Accord Kosovo-Serbie, Juda: une volonté politique

Le journaliste britannique et connaisseur de la situation politique dans les Balkans, Tim Judad, dans une interview pour le Conseil atlantique, a déclaré qu'il y avait toujours un moyen de sortir de la scène, mais le problème tient davantage à la volonté politique du Premier ministre du Kosovo, Albin Kurti, et du président serbe, Aleksandar Vuciq. Il y a toujours une sortie, c'est avec [...]

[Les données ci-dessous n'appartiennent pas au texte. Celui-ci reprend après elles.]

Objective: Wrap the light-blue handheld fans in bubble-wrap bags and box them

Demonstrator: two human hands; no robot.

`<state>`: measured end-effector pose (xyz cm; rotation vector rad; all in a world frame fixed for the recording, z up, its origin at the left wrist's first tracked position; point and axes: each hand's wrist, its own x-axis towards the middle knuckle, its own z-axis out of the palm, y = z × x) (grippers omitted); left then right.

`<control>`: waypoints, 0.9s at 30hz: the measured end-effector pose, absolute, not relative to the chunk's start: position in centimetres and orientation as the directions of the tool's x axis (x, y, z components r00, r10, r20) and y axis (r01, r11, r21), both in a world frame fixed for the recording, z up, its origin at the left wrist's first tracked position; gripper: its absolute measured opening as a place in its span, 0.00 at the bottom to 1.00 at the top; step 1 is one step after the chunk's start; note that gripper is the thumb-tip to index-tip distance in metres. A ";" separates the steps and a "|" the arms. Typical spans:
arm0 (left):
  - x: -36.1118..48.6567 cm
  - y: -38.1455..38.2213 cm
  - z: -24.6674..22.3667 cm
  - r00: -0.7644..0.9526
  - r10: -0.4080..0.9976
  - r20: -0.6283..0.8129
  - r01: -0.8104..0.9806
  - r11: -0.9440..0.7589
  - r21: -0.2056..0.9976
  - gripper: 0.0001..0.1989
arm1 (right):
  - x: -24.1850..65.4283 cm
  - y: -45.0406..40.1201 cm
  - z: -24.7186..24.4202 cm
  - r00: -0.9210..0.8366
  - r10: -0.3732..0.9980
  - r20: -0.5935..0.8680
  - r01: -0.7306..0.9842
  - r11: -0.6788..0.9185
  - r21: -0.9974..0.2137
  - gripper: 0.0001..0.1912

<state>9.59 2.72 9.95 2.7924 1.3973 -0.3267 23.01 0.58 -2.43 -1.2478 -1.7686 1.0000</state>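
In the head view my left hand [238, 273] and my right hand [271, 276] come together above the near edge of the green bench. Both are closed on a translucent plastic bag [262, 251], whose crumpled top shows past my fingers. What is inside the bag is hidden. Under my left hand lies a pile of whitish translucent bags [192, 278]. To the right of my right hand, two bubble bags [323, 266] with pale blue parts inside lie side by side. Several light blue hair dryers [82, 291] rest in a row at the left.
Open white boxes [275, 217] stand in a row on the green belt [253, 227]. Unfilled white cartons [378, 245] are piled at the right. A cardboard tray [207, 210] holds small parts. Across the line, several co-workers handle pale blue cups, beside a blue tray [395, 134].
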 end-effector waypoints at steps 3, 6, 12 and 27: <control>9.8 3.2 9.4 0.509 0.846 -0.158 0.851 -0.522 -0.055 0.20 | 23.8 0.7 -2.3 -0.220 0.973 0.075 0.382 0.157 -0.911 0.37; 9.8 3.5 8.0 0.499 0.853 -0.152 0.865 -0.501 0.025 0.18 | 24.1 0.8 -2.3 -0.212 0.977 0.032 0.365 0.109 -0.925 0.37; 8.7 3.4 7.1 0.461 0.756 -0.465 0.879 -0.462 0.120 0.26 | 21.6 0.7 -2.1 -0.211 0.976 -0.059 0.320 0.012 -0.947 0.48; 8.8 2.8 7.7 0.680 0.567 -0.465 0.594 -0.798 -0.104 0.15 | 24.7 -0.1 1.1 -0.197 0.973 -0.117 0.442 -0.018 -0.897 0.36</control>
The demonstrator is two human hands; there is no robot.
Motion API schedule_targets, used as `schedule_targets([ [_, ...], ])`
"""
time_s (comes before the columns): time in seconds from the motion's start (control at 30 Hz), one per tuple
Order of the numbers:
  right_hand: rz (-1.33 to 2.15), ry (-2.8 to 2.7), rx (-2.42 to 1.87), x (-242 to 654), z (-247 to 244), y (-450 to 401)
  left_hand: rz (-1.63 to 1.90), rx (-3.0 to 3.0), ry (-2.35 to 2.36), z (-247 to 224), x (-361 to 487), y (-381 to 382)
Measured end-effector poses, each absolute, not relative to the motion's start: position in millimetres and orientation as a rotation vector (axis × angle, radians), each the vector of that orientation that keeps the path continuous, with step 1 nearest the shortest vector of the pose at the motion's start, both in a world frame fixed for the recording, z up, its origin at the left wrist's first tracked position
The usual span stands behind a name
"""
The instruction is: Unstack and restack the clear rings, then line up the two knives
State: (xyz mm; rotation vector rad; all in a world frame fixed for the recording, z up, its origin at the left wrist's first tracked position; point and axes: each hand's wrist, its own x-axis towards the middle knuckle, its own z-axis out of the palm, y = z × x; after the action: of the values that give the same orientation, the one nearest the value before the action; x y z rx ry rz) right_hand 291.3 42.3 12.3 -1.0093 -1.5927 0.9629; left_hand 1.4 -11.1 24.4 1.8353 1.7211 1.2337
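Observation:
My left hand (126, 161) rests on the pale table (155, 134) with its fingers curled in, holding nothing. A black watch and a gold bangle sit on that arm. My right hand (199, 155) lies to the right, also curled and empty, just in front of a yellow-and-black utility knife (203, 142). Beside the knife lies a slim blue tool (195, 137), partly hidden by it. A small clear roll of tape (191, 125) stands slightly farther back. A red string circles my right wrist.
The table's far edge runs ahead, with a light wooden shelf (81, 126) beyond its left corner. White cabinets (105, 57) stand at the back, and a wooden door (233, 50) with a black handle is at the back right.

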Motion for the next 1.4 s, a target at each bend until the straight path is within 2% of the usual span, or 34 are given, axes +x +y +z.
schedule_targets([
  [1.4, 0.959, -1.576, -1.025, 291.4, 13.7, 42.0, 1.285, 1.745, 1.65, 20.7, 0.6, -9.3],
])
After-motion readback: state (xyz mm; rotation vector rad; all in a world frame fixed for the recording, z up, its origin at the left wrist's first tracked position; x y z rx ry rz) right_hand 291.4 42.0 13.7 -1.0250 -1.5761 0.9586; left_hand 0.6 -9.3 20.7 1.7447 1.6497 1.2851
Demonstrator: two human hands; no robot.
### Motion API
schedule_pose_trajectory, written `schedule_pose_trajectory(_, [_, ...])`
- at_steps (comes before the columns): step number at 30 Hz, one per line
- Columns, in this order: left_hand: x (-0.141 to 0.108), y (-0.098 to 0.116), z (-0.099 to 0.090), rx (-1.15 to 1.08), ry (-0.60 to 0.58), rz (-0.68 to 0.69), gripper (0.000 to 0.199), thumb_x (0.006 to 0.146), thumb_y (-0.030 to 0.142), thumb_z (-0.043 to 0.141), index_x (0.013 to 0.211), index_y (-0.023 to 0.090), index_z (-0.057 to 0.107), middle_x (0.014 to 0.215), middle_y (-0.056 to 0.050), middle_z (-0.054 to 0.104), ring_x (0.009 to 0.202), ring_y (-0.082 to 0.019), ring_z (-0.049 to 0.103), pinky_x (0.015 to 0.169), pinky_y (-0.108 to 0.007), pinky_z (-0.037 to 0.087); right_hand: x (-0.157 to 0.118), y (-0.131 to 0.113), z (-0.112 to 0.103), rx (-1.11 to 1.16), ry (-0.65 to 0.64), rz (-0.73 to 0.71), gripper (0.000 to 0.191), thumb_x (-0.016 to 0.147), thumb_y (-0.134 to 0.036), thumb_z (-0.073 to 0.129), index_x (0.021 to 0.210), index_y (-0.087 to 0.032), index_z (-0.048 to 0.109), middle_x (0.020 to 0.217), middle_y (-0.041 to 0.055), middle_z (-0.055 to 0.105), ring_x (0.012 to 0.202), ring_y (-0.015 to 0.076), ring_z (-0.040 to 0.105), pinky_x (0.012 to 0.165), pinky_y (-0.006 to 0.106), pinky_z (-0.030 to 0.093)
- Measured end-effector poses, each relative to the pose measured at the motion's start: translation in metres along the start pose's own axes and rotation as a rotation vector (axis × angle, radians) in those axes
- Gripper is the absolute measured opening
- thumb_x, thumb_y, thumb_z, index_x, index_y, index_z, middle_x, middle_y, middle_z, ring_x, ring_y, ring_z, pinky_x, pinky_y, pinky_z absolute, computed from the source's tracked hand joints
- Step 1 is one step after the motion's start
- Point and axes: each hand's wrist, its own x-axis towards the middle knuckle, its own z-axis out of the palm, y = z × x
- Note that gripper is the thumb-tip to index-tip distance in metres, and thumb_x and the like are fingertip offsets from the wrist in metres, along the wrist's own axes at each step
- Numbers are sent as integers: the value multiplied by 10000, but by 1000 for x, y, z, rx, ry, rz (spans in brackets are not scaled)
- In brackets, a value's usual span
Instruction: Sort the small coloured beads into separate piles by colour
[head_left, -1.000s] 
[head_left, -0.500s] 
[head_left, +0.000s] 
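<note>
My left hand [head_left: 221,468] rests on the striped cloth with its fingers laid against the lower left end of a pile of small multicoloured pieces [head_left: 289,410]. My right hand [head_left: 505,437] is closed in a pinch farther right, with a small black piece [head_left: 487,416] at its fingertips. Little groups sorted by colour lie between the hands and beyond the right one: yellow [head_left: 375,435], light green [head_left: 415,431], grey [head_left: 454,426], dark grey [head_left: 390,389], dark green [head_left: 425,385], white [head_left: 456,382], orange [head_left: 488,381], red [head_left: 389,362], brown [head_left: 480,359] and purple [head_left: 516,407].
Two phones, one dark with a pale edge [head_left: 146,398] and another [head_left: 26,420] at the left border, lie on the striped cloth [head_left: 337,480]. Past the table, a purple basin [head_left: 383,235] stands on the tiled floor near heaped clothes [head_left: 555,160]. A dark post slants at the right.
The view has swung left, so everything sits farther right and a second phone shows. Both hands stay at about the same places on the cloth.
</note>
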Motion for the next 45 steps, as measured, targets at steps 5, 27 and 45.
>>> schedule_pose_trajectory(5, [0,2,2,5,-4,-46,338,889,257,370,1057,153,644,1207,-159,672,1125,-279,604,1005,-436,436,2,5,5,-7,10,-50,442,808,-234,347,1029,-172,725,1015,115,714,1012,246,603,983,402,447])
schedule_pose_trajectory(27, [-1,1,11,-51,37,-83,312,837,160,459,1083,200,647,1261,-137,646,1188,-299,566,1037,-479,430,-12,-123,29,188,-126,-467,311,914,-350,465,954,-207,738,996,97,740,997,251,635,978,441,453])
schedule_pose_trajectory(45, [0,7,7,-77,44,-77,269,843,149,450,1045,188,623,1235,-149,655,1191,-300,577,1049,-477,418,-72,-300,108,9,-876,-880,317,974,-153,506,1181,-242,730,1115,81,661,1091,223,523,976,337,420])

Le journaliste britannique et connaisseur de la situation politique dans les Balkans, Tim Judad, dans une interview pour le Conseil atlantique, a déclaré qu'il y avait toujours un moyen de sortir de la scène, mais le problème tient davantage à la volonté politique du Premier ministre du Kosovo, Albin Kurti, et du président serbe, Aleksandar Vuciq.
Il y a toujours une issue, il est vraiment facile de voir des solutions qui peuvent être faites. Ce n'est pas le problème. Le problème est leur volonté politique et je ne pense pas qu'à l'heure actuelle c'est une volonté politique de trouver une issue”, a dit Juda.
Selon lui, les deux dirigeants sont un peu heureux de continuer sur la route sans changer d'attitude, en particulier le premier ministre Kurti, qui, selon Juda, “est moins flexible et pragmatique que les autres”.
Le problème, c'est qu'il est obligé de négocier quelque chose en quoi il ne croit pas, il a fait carrière dans l'opposition, disant qu'il ne croit pas au dialogue avec la Serbie et l'Association des municipalités à majorité serbe, donc il est poussé à faire quelque chose qu'il ne veut pas faire”, a-t-il noté.
Pour expliquer l'absence de volonté politique “”, l'auteur de nombreux livres pour les Balkans, rappelle le différend de 27 ans entre la Grèce et la Macédoine du Nord.
“Ils auraient pu trouver des solutions en une semaine s'il y avait une volonté politique, mais il n'y avait pas de volonté politique. Mais en ce moment il avait la volonté politique, il était facile de résoudre le problème”.